The path to certification is not easy. Dr Jha explained: “The theory component involves a lot of physics. It was challenging - it pushed me out of my comfort zone and enhanced my clinical practice. The pass rate isn’t very high, possibly around 30%, so it demands genuine commitment and a solid grasp of unfamiliar concepts.”

Dr Jha’s motivation came from his years of experience and a desire to formalise the work he was already doing: “I’ve been working with this technique for around seven years. It’s like an ultrasound you’d use for a baby or a heart scan (echo) but applied to the brain. People believed it wasn’t feasible due to the skull acting as a barrier in adults. But you can still gather a surprising amount of information about cerebral circulation.

“Over the years, I found myself thinking: ‘I’m doing this regularly, but without formal accreditation, how can others trust my findings or allow me to train others?’ That led me to explore certification options, and I found the European Neurosonology website. I applied, prepared, and with support from my colleagues, especially Peter Frank and Dr Sudhindra Kulkarni, here we are.”

Dr Jha explained that while portable and handheld ultrasound devices can be helpful, he prefers full-screen equipment for better resolution. However, he recognises a growing role for AI-enabled handheld tools in emergency and mobile settings.

Beyond assessing cerebral circulation, Dr Jha says the technique is useful for detecting other issues: “We’ve used it to identify medical conditions in patients too unstable for immediate CT. In one case, we suspected a stroke at the bedside, stabilised the patient, then confirmed it with imaging. We’ve presented such cases at national conferences.”

He emphasised that the scanning is focused and problem-driven and is already widely used in ICU for assessing the heart and lungs: “We can detect fluid around the lungs, pneumonia, or even air leaks - all through bedside lung ultrasound. These help us make quick, informed decisions. If we identify an issue, we’ll call in the specialists for formal imaging.”
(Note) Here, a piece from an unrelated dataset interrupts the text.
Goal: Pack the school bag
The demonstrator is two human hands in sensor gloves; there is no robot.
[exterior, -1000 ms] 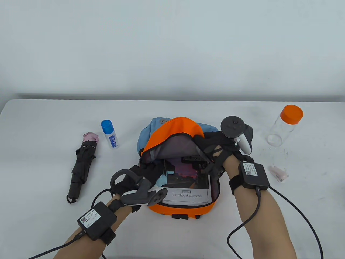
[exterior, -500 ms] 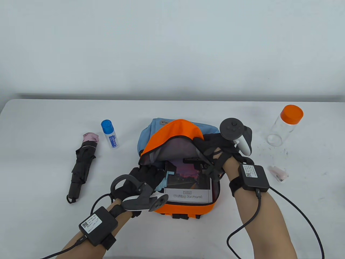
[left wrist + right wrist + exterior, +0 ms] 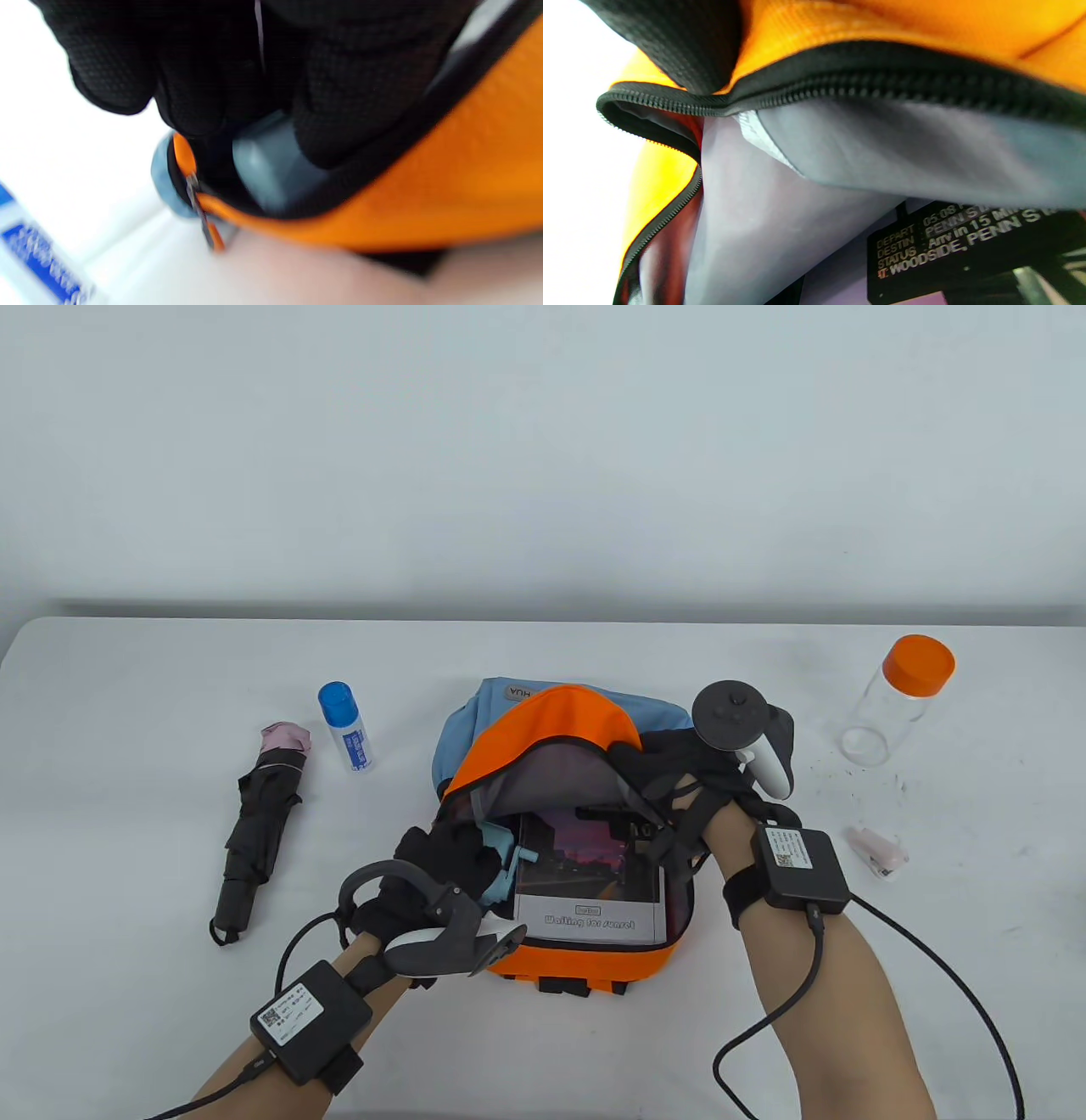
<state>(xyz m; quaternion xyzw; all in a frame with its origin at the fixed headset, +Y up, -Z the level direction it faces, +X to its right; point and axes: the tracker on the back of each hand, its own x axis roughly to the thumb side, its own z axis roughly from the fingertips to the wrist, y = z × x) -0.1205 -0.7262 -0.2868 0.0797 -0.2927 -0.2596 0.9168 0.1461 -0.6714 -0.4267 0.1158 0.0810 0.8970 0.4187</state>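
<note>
Left of the bag (image 3: 585,959): umbrella (image 3: 259,831), glue stick (image 3: 346,727); hands' grips unclear, left hand (image 3: 441,865), right hand (image 3: 679,772).

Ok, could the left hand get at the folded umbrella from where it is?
Probably yes, but not at once: the left hand grips a light blue item at the bag mouth. The umbrella lies on bare table to its left, nothing between.

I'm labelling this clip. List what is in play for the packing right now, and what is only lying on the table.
In play:
left hand gripping a light blue item at the bag mouth
right hand holding the orange flap open
school bag
book inside it

Lying about:
umbrella
blue-capped bottle
orange-lidded jar
small pink item
</note>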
As critical care evolves, Dr Jha believes tools like neurosonology are crucial for saving lives: “If you can pick things up earlier, it’s a huge advantage. Over the past two or three decades, things have progressed remarkably - from relying solely on clinical signs and waiting for test results, to using non-invasive tools like ultrasound that deliver immediate insights. It’s all about faster, safer, and more accurate decision-making at the bedside. And that’s where this skill really makes a difference."